> [DATASET]:
####################
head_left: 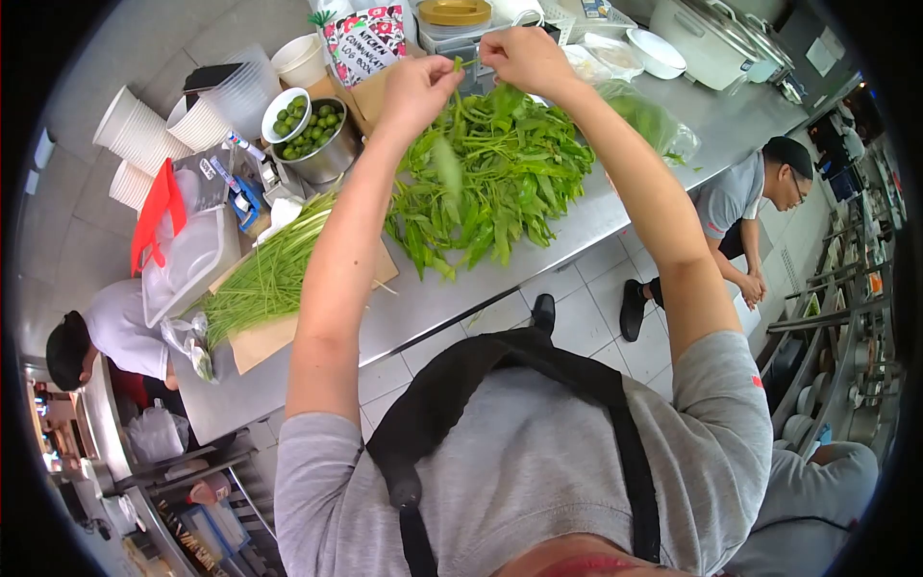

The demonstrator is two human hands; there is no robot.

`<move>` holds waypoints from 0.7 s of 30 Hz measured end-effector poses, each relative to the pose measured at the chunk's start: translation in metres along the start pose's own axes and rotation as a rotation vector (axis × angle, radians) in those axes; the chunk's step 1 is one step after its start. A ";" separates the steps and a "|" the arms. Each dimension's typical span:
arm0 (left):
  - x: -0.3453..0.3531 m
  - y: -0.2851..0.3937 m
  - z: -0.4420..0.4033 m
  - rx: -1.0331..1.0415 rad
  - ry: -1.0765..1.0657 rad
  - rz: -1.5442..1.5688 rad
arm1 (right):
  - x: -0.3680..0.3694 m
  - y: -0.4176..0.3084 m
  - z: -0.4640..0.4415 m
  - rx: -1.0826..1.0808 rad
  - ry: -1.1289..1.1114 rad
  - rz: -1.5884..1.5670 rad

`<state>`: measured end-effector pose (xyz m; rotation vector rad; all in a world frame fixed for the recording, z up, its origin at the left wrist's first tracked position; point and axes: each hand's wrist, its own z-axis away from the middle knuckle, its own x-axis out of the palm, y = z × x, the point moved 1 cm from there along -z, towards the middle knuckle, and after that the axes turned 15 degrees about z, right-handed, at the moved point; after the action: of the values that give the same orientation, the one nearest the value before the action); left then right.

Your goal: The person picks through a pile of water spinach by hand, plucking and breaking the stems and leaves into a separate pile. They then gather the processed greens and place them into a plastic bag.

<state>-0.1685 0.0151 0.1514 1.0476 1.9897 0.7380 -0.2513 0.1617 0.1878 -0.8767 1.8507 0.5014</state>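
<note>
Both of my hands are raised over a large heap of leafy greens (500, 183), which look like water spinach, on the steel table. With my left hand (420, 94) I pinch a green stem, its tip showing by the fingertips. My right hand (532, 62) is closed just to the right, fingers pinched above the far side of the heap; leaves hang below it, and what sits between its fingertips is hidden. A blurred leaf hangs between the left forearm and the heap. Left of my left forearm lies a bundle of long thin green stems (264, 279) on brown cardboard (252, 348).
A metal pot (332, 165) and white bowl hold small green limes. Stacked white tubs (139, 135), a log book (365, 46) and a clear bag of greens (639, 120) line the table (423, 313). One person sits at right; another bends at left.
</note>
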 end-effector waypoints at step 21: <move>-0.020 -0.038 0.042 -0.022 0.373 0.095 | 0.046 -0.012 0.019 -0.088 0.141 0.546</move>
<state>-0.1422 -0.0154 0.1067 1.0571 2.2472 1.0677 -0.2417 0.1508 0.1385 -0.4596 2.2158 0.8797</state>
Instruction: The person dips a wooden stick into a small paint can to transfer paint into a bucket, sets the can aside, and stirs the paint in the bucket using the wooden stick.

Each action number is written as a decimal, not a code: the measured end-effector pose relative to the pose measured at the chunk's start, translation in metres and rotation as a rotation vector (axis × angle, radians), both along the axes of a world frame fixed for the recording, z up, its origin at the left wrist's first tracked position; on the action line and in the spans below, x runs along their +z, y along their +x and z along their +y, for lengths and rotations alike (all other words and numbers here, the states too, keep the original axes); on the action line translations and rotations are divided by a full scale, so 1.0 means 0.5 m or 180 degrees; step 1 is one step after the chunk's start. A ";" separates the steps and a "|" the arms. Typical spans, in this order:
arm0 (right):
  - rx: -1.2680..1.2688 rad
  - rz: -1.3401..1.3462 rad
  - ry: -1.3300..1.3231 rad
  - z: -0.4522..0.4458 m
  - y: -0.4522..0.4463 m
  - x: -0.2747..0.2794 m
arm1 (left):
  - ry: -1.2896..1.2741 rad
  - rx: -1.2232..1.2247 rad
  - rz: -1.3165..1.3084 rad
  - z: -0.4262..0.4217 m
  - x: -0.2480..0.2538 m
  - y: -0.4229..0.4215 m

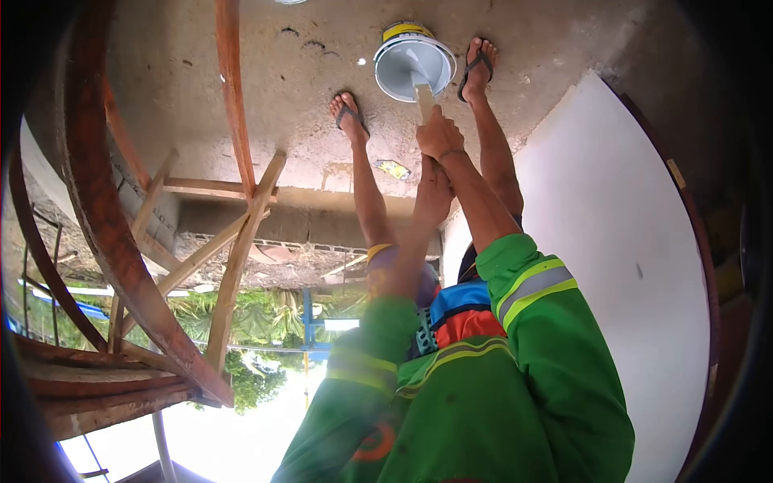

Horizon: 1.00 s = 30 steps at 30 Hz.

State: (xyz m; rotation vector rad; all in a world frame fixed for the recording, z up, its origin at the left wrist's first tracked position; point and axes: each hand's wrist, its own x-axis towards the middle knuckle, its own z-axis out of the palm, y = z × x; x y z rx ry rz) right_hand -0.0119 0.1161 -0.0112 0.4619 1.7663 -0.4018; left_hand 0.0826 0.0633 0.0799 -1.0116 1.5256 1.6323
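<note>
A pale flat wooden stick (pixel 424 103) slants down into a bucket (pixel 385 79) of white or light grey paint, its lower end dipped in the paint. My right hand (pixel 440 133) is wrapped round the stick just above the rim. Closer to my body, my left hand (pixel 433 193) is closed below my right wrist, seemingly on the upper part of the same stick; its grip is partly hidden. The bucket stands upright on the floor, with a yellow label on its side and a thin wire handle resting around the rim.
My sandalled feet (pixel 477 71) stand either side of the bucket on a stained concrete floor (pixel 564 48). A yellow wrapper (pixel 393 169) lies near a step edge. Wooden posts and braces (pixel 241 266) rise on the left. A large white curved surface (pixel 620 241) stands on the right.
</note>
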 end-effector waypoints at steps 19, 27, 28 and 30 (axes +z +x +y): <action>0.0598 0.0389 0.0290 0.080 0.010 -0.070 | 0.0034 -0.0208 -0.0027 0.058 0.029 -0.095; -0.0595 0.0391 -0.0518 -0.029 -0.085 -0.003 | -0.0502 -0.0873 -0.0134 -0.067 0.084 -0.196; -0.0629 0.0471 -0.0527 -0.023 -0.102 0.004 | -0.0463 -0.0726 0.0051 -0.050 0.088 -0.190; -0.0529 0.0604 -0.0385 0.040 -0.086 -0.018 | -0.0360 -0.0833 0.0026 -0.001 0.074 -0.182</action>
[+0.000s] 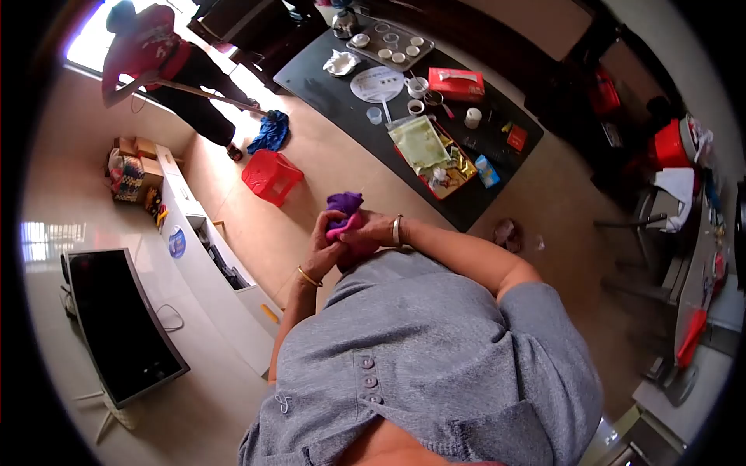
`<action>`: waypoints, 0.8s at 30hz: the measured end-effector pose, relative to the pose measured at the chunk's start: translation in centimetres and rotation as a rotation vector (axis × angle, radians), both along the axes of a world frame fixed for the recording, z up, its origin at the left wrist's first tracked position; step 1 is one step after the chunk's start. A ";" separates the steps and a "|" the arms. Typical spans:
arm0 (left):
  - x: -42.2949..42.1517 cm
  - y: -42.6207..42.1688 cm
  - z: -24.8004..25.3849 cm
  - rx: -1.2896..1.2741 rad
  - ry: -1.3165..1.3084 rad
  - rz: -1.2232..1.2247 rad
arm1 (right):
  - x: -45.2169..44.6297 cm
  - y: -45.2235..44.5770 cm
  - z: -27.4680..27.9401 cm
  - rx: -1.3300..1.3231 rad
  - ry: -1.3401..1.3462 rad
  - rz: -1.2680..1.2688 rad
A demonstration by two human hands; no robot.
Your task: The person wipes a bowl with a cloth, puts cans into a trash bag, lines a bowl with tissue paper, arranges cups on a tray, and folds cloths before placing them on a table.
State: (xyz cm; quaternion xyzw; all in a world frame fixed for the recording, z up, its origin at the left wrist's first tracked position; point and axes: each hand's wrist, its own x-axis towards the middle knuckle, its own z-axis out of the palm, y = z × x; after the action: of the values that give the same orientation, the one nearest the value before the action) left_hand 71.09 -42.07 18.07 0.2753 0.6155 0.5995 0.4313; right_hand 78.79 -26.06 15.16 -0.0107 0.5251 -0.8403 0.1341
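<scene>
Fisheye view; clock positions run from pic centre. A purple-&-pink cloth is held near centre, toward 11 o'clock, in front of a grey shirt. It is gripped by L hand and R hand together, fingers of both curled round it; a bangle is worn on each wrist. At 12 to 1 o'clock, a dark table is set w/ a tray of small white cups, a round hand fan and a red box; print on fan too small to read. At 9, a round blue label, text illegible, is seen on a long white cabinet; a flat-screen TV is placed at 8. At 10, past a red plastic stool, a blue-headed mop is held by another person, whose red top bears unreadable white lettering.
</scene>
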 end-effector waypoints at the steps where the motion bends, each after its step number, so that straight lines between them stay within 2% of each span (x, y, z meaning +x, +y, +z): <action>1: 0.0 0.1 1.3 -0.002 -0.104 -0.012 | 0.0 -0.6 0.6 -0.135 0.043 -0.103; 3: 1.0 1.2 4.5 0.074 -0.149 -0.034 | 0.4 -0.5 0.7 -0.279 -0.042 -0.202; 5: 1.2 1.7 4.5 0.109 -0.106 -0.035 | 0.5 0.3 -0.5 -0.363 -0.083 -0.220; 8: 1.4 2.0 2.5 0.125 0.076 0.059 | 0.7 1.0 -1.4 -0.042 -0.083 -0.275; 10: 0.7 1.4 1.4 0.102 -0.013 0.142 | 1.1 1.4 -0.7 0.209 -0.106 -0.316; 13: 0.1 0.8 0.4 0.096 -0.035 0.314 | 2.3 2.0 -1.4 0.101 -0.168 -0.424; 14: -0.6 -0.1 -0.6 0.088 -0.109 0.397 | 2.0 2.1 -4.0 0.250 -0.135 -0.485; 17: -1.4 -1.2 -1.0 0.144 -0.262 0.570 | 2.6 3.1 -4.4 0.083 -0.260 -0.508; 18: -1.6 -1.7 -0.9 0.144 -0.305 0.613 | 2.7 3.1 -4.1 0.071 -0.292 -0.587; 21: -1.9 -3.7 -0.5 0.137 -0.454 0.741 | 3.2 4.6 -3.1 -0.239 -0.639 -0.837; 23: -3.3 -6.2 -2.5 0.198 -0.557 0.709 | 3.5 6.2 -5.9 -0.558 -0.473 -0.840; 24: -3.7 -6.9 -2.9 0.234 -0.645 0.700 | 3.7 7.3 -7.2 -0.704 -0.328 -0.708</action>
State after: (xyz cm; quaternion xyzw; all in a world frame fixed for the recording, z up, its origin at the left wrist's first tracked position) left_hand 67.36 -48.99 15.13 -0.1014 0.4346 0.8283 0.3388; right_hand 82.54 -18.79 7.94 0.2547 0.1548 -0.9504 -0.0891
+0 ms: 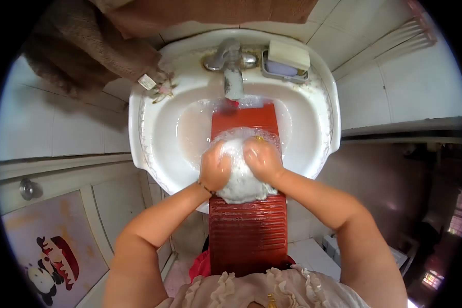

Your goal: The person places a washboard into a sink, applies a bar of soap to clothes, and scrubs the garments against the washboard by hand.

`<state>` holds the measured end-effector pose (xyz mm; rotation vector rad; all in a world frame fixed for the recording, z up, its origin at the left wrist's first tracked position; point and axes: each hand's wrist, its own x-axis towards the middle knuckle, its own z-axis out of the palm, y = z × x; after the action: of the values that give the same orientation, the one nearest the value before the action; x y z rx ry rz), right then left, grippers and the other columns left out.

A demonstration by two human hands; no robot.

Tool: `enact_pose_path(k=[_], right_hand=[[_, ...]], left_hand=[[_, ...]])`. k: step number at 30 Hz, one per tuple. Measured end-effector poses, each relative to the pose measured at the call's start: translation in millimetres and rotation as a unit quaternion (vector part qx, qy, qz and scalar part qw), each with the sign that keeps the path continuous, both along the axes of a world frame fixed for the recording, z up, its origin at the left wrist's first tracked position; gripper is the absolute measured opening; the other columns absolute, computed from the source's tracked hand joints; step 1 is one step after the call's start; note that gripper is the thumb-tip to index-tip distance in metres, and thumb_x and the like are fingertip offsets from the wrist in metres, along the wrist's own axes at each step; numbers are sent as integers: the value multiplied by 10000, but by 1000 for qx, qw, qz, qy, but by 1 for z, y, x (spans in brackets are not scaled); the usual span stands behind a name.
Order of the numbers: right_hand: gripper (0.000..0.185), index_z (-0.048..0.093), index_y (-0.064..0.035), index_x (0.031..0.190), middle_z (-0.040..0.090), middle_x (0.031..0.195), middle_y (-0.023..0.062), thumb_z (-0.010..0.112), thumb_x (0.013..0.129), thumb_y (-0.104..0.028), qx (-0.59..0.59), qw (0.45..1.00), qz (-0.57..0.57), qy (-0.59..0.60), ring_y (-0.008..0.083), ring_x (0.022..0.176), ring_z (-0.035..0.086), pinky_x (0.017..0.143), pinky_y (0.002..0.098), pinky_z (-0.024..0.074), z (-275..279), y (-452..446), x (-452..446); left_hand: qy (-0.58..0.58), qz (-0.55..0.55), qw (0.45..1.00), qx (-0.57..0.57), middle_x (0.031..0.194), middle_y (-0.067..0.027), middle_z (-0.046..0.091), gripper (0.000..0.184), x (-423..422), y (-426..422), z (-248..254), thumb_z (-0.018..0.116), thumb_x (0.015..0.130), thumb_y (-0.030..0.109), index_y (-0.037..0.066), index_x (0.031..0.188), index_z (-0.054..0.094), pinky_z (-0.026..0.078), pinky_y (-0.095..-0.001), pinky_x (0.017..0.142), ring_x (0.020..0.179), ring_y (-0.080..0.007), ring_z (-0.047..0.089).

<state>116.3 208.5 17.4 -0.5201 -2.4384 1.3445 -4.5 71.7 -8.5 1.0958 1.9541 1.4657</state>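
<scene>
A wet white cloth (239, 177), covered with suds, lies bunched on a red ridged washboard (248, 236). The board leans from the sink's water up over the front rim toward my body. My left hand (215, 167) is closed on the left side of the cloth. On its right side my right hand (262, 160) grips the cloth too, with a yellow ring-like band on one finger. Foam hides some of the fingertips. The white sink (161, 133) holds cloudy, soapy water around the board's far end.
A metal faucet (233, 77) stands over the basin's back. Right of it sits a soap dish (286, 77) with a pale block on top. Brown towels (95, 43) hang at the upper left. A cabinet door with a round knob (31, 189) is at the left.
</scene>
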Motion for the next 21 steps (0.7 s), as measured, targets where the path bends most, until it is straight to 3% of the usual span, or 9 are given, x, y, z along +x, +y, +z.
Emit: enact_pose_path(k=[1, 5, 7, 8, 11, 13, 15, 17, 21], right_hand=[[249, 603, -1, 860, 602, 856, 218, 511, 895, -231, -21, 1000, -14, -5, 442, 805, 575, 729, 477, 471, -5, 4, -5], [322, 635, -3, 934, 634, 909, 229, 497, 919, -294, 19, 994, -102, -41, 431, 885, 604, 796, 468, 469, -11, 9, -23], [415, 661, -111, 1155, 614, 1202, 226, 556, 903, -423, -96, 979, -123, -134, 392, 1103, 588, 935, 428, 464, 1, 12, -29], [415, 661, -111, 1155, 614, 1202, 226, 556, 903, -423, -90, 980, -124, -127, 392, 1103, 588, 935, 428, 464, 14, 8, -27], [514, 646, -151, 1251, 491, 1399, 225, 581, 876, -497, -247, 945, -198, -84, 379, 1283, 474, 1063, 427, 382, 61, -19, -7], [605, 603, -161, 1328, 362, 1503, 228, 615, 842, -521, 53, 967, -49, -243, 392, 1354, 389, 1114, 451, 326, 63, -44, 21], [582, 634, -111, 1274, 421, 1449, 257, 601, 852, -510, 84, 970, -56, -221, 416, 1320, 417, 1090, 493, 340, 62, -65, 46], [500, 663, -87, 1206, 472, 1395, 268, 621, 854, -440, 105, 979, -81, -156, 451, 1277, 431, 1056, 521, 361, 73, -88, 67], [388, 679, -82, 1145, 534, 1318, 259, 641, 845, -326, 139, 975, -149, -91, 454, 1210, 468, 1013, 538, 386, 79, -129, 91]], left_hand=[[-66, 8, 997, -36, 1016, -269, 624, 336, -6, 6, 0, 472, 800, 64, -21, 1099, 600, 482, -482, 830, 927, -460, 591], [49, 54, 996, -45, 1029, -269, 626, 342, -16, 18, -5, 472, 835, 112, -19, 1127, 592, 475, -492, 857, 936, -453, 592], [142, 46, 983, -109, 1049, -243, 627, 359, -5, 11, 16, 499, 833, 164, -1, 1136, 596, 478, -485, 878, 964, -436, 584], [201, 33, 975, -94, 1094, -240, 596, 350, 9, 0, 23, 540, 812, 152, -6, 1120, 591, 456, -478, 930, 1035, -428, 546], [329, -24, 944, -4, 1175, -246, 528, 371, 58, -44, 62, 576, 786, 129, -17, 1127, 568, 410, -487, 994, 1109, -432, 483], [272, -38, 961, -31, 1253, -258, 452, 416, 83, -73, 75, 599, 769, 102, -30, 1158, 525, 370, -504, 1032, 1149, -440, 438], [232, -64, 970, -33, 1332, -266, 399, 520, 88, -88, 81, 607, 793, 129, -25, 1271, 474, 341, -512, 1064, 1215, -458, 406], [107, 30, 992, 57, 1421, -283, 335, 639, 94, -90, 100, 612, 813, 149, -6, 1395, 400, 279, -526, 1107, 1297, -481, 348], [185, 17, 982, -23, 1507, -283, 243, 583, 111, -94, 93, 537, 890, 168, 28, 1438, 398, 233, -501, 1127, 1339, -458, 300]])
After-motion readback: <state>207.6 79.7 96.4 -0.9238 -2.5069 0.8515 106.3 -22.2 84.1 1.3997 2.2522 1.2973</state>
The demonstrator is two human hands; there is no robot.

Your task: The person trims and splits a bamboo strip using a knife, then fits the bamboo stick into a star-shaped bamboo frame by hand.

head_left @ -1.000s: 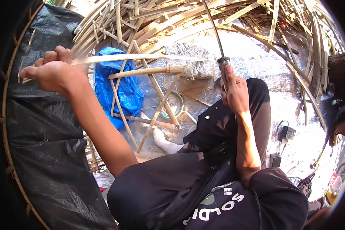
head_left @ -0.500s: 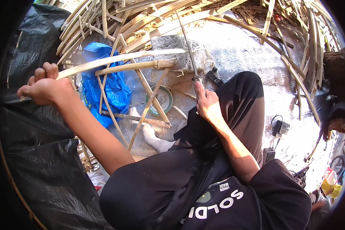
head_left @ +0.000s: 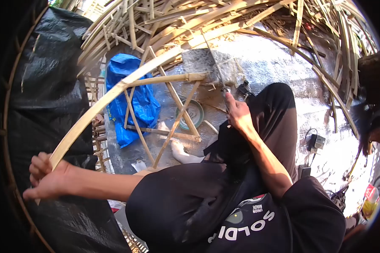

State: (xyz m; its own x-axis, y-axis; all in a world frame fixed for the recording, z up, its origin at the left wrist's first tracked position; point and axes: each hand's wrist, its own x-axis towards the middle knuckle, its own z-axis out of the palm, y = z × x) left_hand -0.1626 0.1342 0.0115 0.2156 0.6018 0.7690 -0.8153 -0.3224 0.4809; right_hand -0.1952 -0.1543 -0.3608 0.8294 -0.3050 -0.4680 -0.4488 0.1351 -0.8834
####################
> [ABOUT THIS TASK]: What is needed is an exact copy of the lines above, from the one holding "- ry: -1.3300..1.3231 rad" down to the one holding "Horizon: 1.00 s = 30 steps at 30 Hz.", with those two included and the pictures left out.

> [SOLVED PROBLEM]:
  - ry: -1.3300..1.3231 rad
  - z: -0.4522..0.4458 m
  - y: -0.4522..0.4463 m
  - x: -0.2747..0.2794 m
arm1 (left):
  - ry: -1.2896..1.2741 rad
  - rx: -1.2232..1.2247 rad
  - rz: -1.3165..1.3084 rad
  - z: -0.4262..0.4217 m
  - x: -0.2480..0.2538 m
  - y: -0.4229..0.4215 m


Horizon: 1.00 s = 30 steps at 30 Hz.

No further answer is required.